Sunday, June 29, 2014

Paraplexic? Not really…
Disabled? Maybe...


Have you feel you've lost control of your body? your mind?
You think you are thinking. But what are your thoughts?
What is going on inside, so tempestuous for the outside to comprehend?
I wanna tell my body to move, but I don’t feel like moving.


Why am I like this?
Why can’t I just DO something.
But to sit, surrender, cry, miss, fear.
Look for answers, reasons of things that already past and that no matter how much I regret, I cannot go back to change.


They happened. I did what I did. Why can't it be just  place in the past where it belongs?
Why the need of this being by my side that keeps my mind occupied. Not thinking about the past.
Not thinking at all until I start thinking again in other matters of “life”. And here we go again.
Always something to be worried about.  
Always something broken.
Always something to “think” about.
Always something to fix.
Always something that needs to be avoid. Put off. Ignored…

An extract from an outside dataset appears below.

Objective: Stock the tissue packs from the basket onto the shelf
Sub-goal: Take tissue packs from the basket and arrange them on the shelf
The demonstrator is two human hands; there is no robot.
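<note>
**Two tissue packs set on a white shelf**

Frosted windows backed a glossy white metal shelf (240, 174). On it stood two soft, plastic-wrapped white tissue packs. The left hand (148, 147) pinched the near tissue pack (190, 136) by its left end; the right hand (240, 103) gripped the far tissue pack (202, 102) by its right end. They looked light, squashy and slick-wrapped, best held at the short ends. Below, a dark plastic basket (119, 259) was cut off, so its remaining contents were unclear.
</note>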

But then I again I find myself struggling.
I struggle because I need the struggle.
I feel I don't know peace. That I have always been in war. In war with myself. With the world around and inside.
But I need it. I have this hunger that doesn't go away.
I feel like i'm going to explode, and i'm sure I will if I don't do something to find peace.
All I need is to DO. What?, it’s coming but I can't see it. Too busy worrying.